• Your instructions: Every line in the listing below from the one with "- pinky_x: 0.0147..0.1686" through the one with "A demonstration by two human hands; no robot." is to be reproduced exactly, both ends included; leave out the rest.

--------

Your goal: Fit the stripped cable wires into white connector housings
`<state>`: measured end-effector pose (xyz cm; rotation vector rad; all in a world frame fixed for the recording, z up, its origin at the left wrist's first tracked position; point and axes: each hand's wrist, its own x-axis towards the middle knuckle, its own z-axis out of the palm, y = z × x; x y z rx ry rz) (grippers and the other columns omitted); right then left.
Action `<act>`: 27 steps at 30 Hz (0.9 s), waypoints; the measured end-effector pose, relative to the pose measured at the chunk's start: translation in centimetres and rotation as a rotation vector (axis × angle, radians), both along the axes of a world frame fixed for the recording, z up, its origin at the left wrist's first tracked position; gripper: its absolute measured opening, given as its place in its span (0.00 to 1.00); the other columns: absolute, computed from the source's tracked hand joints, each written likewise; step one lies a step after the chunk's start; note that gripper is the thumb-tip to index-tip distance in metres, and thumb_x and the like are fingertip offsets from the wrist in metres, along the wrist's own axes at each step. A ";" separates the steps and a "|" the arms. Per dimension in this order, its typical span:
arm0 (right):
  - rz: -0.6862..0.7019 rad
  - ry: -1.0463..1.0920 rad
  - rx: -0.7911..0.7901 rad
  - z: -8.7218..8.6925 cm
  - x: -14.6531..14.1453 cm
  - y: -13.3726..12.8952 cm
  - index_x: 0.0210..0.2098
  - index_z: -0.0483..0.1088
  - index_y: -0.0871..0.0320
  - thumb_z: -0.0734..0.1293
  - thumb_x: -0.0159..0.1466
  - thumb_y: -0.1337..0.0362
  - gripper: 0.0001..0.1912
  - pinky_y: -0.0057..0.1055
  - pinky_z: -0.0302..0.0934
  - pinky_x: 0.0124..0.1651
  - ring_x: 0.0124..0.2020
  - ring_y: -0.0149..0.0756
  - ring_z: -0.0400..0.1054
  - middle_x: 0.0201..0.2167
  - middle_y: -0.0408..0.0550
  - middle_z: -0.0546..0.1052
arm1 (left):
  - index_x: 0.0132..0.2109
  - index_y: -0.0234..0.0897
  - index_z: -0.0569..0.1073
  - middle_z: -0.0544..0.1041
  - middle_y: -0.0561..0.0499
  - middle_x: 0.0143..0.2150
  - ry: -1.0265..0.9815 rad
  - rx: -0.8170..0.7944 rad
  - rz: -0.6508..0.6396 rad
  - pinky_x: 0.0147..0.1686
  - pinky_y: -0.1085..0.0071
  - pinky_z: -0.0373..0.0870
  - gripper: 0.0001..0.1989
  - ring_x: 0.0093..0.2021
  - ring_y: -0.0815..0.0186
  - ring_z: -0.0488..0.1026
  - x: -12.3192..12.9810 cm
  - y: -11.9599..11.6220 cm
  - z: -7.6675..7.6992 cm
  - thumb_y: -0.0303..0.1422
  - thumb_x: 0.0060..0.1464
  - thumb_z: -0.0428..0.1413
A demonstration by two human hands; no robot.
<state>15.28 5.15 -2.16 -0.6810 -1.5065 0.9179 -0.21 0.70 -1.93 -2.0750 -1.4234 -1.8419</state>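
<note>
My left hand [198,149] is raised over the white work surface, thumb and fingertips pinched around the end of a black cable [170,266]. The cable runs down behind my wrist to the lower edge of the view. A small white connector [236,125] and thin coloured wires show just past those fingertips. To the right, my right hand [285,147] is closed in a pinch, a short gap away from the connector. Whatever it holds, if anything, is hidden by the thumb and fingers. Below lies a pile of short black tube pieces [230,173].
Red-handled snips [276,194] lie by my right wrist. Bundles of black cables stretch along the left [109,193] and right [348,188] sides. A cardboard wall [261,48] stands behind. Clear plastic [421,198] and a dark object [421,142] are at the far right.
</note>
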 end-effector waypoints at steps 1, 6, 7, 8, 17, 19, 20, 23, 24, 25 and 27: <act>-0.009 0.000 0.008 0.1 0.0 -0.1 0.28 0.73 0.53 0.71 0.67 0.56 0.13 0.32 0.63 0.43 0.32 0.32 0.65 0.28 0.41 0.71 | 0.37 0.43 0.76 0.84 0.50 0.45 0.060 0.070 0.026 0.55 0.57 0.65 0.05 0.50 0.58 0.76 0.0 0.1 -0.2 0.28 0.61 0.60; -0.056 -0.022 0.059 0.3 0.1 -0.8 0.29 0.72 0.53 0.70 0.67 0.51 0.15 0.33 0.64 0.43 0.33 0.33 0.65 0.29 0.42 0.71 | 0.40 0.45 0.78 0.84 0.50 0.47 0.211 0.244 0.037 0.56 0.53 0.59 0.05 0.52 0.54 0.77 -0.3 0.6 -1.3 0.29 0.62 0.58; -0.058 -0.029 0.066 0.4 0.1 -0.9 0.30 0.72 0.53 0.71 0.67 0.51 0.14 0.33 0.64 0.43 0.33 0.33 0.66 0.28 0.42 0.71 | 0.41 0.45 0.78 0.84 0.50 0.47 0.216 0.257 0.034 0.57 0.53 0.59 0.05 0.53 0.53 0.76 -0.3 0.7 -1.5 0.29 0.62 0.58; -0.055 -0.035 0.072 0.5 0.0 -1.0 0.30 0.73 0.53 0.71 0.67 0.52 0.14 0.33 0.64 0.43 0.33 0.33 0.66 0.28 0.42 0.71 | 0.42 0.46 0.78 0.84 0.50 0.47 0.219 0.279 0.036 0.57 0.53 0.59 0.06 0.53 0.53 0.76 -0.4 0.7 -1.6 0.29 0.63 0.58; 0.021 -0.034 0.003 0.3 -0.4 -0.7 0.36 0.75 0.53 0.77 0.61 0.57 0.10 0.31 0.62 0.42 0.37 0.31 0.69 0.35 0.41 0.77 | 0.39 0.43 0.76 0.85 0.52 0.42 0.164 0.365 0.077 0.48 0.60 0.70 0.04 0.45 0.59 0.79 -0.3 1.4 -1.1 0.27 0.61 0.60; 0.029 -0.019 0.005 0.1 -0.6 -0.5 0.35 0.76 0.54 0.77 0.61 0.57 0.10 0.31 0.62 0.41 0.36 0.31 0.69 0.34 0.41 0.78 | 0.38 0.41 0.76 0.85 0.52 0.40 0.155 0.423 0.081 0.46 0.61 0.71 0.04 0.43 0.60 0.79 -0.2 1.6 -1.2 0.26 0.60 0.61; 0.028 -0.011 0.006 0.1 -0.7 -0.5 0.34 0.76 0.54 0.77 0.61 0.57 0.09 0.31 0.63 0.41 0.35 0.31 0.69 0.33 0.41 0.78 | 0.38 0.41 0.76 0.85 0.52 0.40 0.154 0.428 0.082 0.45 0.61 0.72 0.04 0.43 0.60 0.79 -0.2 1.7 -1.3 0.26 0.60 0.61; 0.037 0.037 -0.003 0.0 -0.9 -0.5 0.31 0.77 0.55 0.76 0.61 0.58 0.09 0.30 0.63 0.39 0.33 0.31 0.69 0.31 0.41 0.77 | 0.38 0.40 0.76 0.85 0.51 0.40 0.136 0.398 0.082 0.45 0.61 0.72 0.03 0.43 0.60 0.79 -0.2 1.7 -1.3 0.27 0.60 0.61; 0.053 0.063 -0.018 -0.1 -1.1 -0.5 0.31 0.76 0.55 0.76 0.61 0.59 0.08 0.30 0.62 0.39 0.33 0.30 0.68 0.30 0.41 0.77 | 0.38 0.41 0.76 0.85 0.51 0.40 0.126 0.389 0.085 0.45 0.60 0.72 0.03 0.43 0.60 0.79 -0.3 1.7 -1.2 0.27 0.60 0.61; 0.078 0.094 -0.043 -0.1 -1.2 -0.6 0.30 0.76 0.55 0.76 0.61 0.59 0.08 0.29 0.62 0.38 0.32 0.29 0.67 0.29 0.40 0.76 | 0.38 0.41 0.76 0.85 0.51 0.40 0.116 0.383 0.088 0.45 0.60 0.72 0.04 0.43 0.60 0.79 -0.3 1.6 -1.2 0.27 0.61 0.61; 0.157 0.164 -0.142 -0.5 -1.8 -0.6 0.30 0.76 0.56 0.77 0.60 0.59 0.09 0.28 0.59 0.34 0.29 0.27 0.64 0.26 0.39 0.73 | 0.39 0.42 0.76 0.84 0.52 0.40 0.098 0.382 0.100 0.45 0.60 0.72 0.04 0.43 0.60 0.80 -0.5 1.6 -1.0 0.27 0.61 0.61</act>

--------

• Result of this task:
  - pinky_x: 0.0147..0.1686
  - pinky_y: -0.1085..0.0071
  - pinky_z: -0.0373..0.0870
  - gripper: 0.0001..0.1989
  - ring_x: 0.0093..0.2021
  - ring_y: -0.0815..0.0186
  - ring_z: -0.0488..0.1026
  - x: -12.3192..12.9810 cm
  - y: -11.9599..11.6220 cm
  - z: -7.6675..7.6992 cm
  - thumb_y: -0.0303..0.1422
  - thumb_x: 0.0060..0.1464
  - thumb_z: -0.0428..0.1413
A demonstration by two human hands; no robot.

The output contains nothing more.